Work task ▸ Starting at the line below that contains "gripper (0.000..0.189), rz" and ending at the line that contains "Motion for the", retype each line exactly as it stands, but omit the pictures.

Dataset records ▸

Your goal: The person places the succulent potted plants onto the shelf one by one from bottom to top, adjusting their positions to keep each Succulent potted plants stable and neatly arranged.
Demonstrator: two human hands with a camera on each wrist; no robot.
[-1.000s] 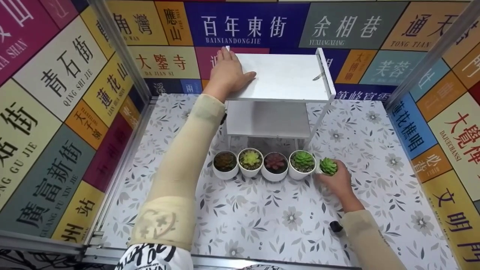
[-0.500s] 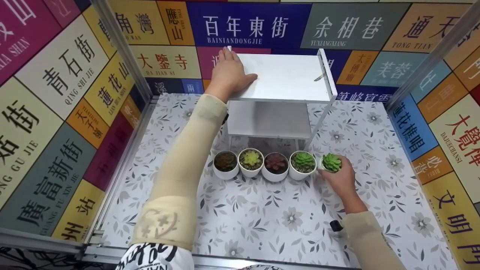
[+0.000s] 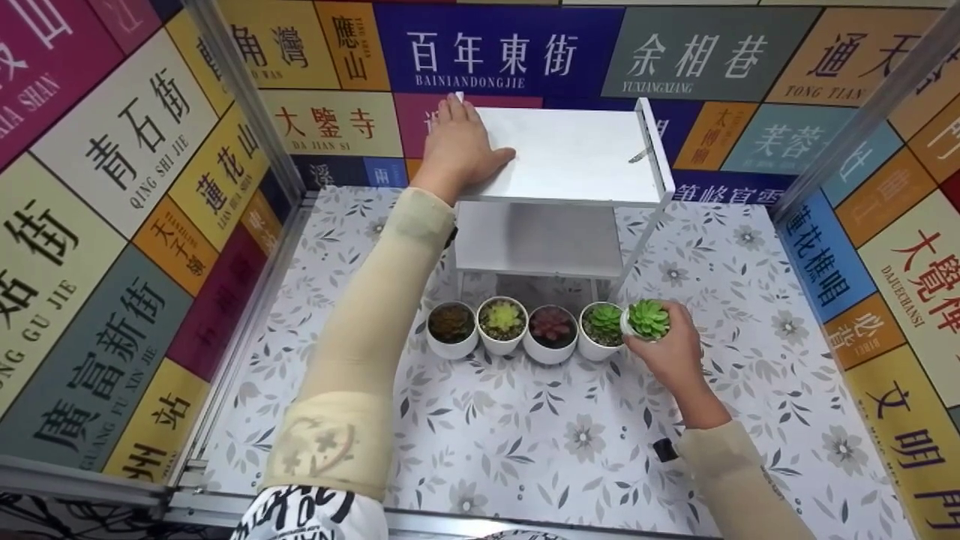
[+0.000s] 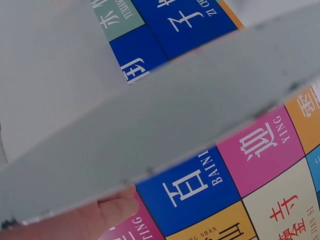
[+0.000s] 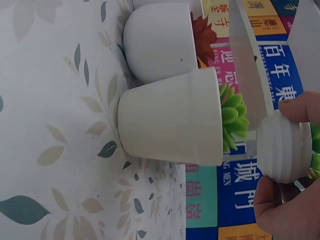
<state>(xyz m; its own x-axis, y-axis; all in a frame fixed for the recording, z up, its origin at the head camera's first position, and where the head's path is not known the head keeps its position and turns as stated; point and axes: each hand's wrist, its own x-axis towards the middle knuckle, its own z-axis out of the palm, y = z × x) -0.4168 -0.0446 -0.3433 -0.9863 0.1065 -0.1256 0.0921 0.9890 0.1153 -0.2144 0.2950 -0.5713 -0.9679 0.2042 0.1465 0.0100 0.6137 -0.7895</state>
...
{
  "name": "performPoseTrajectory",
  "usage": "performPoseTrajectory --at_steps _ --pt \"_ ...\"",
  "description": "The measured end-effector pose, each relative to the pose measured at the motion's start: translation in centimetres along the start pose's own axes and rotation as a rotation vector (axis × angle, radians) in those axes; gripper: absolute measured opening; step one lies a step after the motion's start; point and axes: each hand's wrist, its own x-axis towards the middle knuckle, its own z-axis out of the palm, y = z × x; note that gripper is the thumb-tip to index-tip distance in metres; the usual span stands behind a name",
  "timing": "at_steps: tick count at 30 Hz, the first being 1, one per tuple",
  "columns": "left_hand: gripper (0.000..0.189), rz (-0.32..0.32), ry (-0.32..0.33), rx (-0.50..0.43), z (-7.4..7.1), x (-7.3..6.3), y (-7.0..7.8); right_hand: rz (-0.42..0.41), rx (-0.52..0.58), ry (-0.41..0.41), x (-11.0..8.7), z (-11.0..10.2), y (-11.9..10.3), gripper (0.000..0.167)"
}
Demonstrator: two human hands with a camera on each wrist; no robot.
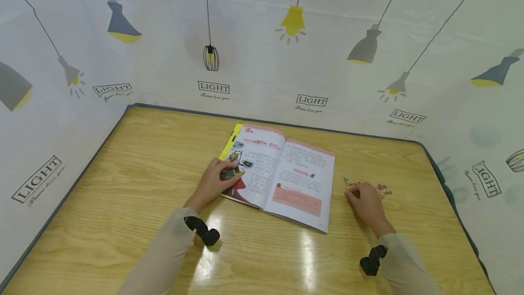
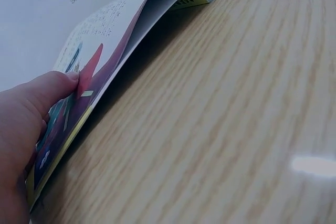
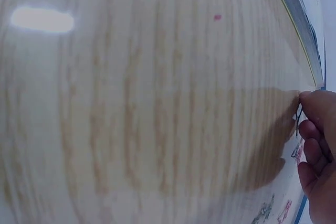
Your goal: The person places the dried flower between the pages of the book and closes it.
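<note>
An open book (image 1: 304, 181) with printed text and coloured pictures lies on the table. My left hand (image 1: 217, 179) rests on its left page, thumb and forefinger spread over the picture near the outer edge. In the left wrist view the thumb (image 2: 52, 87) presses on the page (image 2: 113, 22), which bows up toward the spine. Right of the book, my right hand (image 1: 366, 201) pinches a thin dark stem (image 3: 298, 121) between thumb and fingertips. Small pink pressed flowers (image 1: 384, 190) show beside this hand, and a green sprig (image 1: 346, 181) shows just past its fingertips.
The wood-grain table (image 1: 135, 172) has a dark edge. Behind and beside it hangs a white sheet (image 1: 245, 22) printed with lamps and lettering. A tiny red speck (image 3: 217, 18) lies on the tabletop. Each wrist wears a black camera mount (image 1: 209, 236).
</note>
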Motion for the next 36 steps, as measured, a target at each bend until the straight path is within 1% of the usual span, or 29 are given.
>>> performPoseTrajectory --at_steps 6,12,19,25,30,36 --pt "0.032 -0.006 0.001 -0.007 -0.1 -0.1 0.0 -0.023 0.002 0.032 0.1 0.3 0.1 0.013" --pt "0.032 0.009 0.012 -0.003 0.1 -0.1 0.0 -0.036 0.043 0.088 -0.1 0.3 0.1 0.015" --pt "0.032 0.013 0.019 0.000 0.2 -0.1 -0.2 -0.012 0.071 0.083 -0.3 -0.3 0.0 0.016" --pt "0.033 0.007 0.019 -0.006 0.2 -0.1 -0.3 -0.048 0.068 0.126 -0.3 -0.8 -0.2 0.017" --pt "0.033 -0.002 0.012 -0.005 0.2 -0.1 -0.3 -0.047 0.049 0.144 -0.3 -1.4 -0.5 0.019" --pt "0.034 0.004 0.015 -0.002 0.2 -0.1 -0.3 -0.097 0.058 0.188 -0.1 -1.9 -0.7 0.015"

Task solution ▸
  "columns": "left_hand: gripper (0.000..0.189), rz (-0.32..0.32), ry (-0.32..0.33), rx (-0.50..0.43), z (-7.4..7.1), x (-7.3..6.3), y (-7.0..7.8); right_hand: rz (-0.42..0.41), rx (-0.52..0.58), ry (-0.41..0.41), x (-11.0..8.7), z (-11.0..10.2), y (-11.9..10.3), gripper (0.000..0.167)"
}
Demonstrator: two human hands with a camera on each wrist; no robot.
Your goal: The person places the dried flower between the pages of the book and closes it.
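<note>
An open book (image 1: 304, 181) with printed text and coloured pictures lies on the table. My left hand (image 1: 217, 179) rests on its left page, thumb and forefinger spread over the picture near the outer edge. In the left wrist view the thumb (image 2: 52, 87) presses on the page (image 2: 113, 22), which bows up toward the spine. Right of the book, my right hand (image 1: 366, 201) pinches a thin dark stem (image 3: 298, 121) between thumb and fingertips. Small pink pressed flowers (image 1: 384, 190) show beside this hand, and a green sprig (image 1: 346, 181) shows just past its fingertips.
The wood-grain table (image 1: 135, 172) has a dark edge. Behind and beside it hangs a white sheet (image 1: 245, 22) printed with lamps and lettering. A tiny red speck (image 3: 217, 18) lies on the tabletop. Each wrist wears a black camera mount (image 1: 209, 236).
</note>
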Motion for the next 36 steps, as measured, a target at each bend until the straight path is within 1% of the usual span, or 29 are given.

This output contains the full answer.